Panzer und Artillerie schießen auf wehrlose Zivilisten. Allein in der Protesthochburg Homs gibt es nach Angaben von Aufständischen bis zu 50 Tote.
Dabei verfolgt Schlächter Baschar al-Assad offenbar handfeste persönliche Interessen. Schätzungen zufolge soll sein Clan, seit 40 Jahren an der Macht, bis zu 122 Milliarden Dollar zusammengerafft haben. Das schreibt die kanadische Wirtschaftszeitung „Canadian Business“ in ihrer Online-Ausgabe.
Andere Schätzungen gehen von 40 Milliarden aus – das wäre immer noch ein Vielfaches der jährlichen syrischen Steuereinnahmen von 11,4 Milliarden Dollar.
Ohne den Assad-Clan läuft in Syrien kaum ein Geschäft. Über ein nur schwer durchschaubares Netz von Firmenbeteiligungen, über die Vergabe von Lizenzen und das Abkassieren satter Provisionen fließt das Geld in die Kasse. Laut „Spiegel“ besteht der Verdacht, dass der Diktator selbst in groß angelegte Geldwäschegeschäfte verstrickt war.

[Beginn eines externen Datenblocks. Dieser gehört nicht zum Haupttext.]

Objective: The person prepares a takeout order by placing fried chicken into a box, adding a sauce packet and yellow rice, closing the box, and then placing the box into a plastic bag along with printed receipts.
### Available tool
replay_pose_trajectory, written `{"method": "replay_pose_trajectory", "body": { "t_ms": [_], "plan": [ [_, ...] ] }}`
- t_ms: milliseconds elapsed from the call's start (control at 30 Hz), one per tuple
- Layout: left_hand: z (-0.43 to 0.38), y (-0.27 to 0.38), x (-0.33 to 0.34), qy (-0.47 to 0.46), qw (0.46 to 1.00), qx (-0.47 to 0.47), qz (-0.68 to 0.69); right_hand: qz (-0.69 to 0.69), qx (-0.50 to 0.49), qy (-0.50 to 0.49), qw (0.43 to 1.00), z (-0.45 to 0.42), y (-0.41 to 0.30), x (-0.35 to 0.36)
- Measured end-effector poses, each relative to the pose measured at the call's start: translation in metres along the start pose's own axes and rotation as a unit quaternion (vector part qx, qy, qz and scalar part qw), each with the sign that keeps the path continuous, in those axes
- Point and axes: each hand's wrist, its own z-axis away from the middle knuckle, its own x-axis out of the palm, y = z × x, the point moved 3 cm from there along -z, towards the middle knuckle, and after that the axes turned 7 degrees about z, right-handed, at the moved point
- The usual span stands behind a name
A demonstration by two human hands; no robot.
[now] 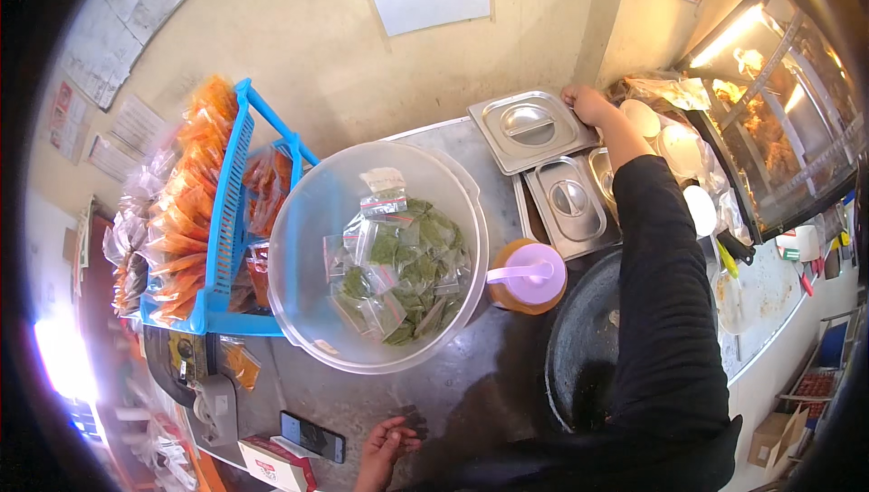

Als Geldverwalter für den Assad-Clan fungiert danach Baschars Cousin Rami Makhluf (42), der laut USA und EU „die öffentliche Korruption fördert und von ihr profitiert“ und bis zu 60 Prozent der syrischen Wirtschaft kontrolliert. Deshalb richtet sich der Zorn der Demonstranten außer gegen Assad vor allem auch gegen Makhluf.
Die USA beschlossen gestern, ihre diplomatische Vertretung in Syrien zu schließen und ihren Botschafter Robert Ford abzuziehen. Auch Großbritannien rief seinen Botschafter zu Konsultationen zurück.